[PATCH v8 42/69] KVM: arm64: nv: Trap and emulate TLBI instructions from virtual EL2

From: Marc Zyngier <maz@kernel.org>
To: kvmarm@lists.linux.dev, kvm@vger.kernel.org,
	linux-arm-kernel@lists.infradead.org
Cc: Alexandru Elisei <alexandru.elisei@arm.com>,
	Andre Przywara <andre.przywara@arm.com>,
	Chase Conklin <chase.conklin@arm.com>,
	Christoffer Dall <christoffer.dall@arm.com>,
	Ganapatrao Kulkarni <gankulkarni@os.amperecomputing.com>,
	Jintack Lim <jintack@cs.columbia.edu>,
	Russell King <rmk+kernel@armlinux.org.uk>,
	James Morse <james.morse@arm.com>,
	Suzuki K Poulose <suzuki.poulose@arm.com>,
	Oliver Upton <oliver.upton@linux.dev>,
	Zenghui Yu <yuzenghui@huawei.com>
Subject: [PATCH v8 42/69] KVM: arm64: nv: Trap and emulate TLBI instructions from virtual EL2
Date: Tue, 31 Jan 2023 09:24:37 +0000	[thread overview]
Message-ID: <20230131092504.2880505-43-maz@kernel.org> (raw)
In-Reply-To: <20230131092504.2880505-1-maz@kernel.org>

From: Jintack Lim <jintack.lim@linaro.org>

When supporting nested virtualization a guest hypervisor executing TLBI
instructions must be trapped and emulated by the host hypervisor,
because the guest hypervisor can only affect physical TLB entries
relating to its own execution environment (virtual EL2 in EL1) but not
to the nested guests as required by the semantics of the instructions
and TLBI instructions might also result in updates (invalidations) to
shadow page tables.

This patch does several things.

1. List and define all TLBI system instructions to emulate.

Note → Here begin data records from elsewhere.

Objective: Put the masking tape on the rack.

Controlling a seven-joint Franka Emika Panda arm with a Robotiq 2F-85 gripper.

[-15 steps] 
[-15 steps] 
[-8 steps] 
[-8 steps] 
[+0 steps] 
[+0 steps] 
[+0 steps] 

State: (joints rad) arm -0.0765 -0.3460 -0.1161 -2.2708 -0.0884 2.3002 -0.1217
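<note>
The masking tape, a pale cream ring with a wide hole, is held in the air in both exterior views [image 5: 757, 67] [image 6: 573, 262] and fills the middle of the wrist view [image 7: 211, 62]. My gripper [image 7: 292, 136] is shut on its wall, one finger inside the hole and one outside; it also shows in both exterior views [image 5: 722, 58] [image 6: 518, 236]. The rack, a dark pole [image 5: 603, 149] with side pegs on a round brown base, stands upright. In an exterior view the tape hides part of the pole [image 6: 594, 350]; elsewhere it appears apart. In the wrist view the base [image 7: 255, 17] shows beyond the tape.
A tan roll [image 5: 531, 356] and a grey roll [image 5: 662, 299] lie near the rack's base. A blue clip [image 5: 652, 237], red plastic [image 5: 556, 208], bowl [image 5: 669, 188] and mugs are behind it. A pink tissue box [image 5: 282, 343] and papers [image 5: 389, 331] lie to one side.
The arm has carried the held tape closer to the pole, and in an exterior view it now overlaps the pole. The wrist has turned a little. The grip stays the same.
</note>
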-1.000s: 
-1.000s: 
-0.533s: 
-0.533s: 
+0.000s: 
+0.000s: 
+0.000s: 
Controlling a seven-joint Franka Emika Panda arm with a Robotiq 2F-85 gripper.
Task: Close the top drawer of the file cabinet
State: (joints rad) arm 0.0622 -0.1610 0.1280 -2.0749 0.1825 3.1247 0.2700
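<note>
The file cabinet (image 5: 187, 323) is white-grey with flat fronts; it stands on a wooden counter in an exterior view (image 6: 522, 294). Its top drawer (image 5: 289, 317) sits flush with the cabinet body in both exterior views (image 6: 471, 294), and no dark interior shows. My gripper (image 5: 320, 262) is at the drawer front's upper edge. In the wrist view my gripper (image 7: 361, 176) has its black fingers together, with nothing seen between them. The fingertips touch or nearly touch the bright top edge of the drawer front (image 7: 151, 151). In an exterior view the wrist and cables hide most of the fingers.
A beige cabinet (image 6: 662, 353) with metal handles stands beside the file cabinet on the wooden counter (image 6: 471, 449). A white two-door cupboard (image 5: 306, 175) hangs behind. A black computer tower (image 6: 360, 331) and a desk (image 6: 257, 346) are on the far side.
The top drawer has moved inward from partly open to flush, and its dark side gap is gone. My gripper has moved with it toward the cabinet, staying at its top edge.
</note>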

2. Emulate TLBI ALLE2(IS) instruction executed in the virtual EL2. Since
we emulate the virtual EL2 in the EL1, we invalidate EL1&0 regime stage
1 TLB entries with setting vttbr_el2 having the VMID of the virtual EL2.

3. Emulate TLBI VAE2* instruction executed in the virtual EL2. Based on the
same principle as TLBI ALLE2 instruction, we can simply emulate those
instructions by executing corresponding VAE1* instructions with the
virtual EL2's VMID assigned by the host hypervisor.

Note that we are able to emulate TLBI ALLE2IS precisely by only
invalidating stage 1 TLB entries via TLBI VMALL1IS instruction, but to
make it simeple, we reuse the existing function, __kvm_tlb_flush_vmid(),
which invalidates both of stage 1 and 2 TLB entries.

4. TLBI ALLE1(IS) instruction invalidates all EL1&0 regime stage 1 and 2
TLB entries (on all PEs in the same Inner Shareable domain). To emulate
these instructions, we first need to clear all the mappings in the
shadow page tables since executing those instructions implies the change
of mappings in the stage 2 page tables maintained by the guest
hypervisor.  We then need to invalidate all EL1&0 regime stage 1 and 2
TLB entries of all VMIDs, which are assigned by the host hypervisor, for
this VM.

5. Based on the same principle as TLBI ALLE1(IS) emulation, we clear the
mappings in the shadow stage-2 page tables and invalidate TLB entries.
But this time we do it only for the current VMID from the guest
hypervisor's perspective, not for all VMIDs.

6. Based on the same principle as TLBI ALLE1(IS) and TLBI VMALLS12E1(IS)
emulation, we clear the mappings in the shadow stage-2 page tables and
invalidate TLB entries. We do it only for one mapping for the current
VMID from the guest hypervisor's view.

7. Forward system instruction traps to the virtual EL2 if a
corresponding bit in the virtual HCR_EL2 is set.

8. Even though a guest hypervisor can execute TLBI instructions that are
accesible at EL1 without trap, it's wrong; All those TLBI instructions
work based on current VMID, and when running a guest hypervisor current
VMID is the one for itself, not the one from the virtual vttbr_el2. So
letting a guest hypervisor execute those TLBI instructions results in
invalidating its own TLB entries and leaving invalid TLB entries
unhandled.

Therefore we trap and emulate those TLBI instructions. The emulation is
simple; we find a shadow VMID mapped to the virtual vttbr_el2, set it in
the physical vttbr_el2, then execute the same instruction in EL2.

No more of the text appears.